Glennys Farrar, an astrophysicist at New York University, has helped decode very high-energy cosmic rays using the Milky Way’s magnetic field.By Glennys Farrar

Also, TDE’s relatively short flash solves other puzzles. By the time the cosmic ray of TDE reaches us, TDE will be dark for thousands of years. Other cosmic rays of the same TDE may take different bending paths; some may not last for centuries. The transient nature of a TDE may explain that there appear to be so few patterns in the destination directions of cosmic rays without much correlation with the positions of known objects. “I tend to believe that they are mostly transient, mostly,” Farrar said of the origin of the rays.

The TDE hypothesis has recently gained another boost from observation was reported in Astronomy of Nature in February.

Robert Stein, one of the authors of the paper, was using a telescope called the Zwicky Transient Factory in California when an alert came in October 2019 from the IceCube Neutrino Observatory in Antarctica. The IceCube detected a particularly energetic neutrino. High-energy neutrinos are formed when cosmic rays with higher energy are created when they scatter light or matter in the environment. Luckily, neutrinos, being neutral, go in straight lines towards us, so they point to the source of their parents ’cosmic ray.

Stein rotated the telescope toward the finish of the IceCube neutrino. “We immediately saw that there was an incident to interrupt the tide from the position when the neutrino arrived,” he said.

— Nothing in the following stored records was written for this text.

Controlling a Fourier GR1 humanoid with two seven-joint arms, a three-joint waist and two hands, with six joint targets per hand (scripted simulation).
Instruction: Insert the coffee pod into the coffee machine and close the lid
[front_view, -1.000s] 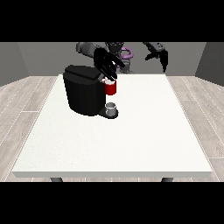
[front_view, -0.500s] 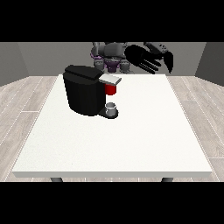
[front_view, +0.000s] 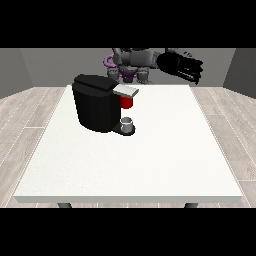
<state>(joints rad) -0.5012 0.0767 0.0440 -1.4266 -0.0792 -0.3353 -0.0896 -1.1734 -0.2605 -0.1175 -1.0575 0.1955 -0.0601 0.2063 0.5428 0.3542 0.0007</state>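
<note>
Hovering high at the view's right, one hand (front_view: 181, 66) is spreading its fingers, holding nothing; a grey thing (front_view: 128, 125), maybe the pod, is sitting under the machine (front_view: 97, 102); probably light, stiff, best pinched by its sides.

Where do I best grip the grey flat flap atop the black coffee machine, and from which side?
Likely its free end: the grey flat flap juts past the black coffee machine towards the view's right, above a red thing at the machine. Come from above and that side, where the hand at the view's right hangs.
</note>
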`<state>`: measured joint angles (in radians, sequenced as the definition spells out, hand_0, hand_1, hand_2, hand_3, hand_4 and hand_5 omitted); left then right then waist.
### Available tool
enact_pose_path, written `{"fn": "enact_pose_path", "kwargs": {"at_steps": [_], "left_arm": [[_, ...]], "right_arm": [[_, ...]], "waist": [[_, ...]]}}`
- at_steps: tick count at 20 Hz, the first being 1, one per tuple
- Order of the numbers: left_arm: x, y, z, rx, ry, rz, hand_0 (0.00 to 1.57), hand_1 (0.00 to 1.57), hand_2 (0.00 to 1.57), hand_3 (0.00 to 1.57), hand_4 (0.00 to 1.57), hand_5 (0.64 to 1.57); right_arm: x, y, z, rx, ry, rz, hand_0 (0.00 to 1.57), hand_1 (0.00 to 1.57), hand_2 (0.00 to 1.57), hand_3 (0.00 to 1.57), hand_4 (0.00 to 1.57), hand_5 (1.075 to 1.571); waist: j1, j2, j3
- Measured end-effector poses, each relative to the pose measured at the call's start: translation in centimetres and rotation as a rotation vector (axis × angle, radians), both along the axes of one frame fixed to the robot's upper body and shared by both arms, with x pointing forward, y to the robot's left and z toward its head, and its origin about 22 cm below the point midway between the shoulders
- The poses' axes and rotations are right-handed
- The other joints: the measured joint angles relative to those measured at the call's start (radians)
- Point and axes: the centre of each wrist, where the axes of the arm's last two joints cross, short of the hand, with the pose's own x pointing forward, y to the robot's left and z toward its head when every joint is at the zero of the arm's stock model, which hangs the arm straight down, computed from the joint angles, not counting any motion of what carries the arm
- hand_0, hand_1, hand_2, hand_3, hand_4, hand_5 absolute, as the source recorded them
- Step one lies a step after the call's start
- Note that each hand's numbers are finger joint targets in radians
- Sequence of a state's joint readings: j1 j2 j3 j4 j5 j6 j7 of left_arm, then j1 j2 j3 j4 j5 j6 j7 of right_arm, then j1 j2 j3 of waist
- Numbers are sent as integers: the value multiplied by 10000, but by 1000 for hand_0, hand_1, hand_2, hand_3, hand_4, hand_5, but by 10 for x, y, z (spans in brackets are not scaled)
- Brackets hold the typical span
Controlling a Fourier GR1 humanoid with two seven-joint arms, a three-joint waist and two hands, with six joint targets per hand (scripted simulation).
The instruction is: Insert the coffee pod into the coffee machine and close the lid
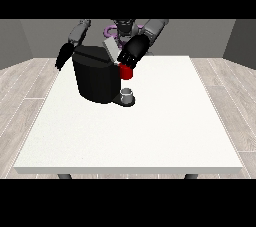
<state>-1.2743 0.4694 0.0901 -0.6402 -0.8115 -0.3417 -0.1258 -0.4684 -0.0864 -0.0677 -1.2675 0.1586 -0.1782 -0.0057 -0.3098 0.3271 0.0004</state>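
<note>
Front view, hand at the view's right [131,55] touching coffee machine [97,76] top

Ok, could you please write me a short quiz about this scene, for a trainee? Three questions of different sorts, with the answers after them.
1. True or false: the coffee machine stands at the table's front edge, nearest the camera.
2. Which is closest to the red thing at the machine? A) the view's left hand B) the view's right hand C) neither, both hang off the table
3. Fill in: the grey thing at the machine's foot sits directly below the ___ thing.

Key: 1 false, it stands on the robot's side. 2 B, the hand at the view's right. 3 red.
</note>
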Motion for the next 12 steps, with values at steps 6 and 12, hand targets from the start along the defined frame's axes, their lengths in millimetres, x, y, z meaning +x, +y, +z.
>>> {"fn": "enact_pose_path", "kwargs": {"at_steps": [6, 12], "left_arm": [[0, 5, -4, 491, -159, 16, 1115, 1115, 1136, 1016, 0, 1571], [0, 10, 3, 111, -719, -98, 1206, 1206, 1179, 956, 0, 1571]], "right_arm": [[0, 2, 4, 41, -25, 2, 0, 0, 0, 0, 0, 1571], [2, 4, 10, -2, -129, -18, 0, 0, 0, 0, 42, 1571]], "waist": [[-40, 107, 2], [-85, 318, 9]]}}
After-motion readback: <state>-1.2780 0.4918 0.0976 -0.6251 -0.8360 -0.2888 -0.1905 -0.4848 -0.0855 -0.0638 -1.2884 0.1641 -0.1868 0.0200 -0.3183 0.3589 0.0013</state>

Correspondence is that TDEs are a source of very high energy cosmic rays. However, the energy of the neutrino was probably too low to prove that TDEs produce very high energy rays. Some researchers question whether these transients are able to accelerate to the end of the observed energy spectrum of the nucleus; theorists are still studying how events can accelerate particles.

Meanwhile, other events have turned the attention of some researchers elsewhere.

Starburst Superwinds

Cosmic ray observatories, such as the Auger and Telescope Array, have found some hot spots, small and subtle concentrations, in the directions of reaching very high-energy cosmic rays. In 2018, Auger published the results of comparing hot spots with the locations of astrophysical objects are hundreds of millions of light years away. (Farther cosmic rays would lose too much energy in the middle collision of the journey).

In the cross-correlation competition, the type of object did not perform very well, as it is understandable given the experience of the deflection of cosmic rays. But the strongest correlation surprised many experts: about 10% of the rays reached 13 degrees from the so-called “star explosion galaxies”. “They weren’t originally on my plate,” he said Michael Unger Karlsruhe Institute of Technology, member of the Auger group.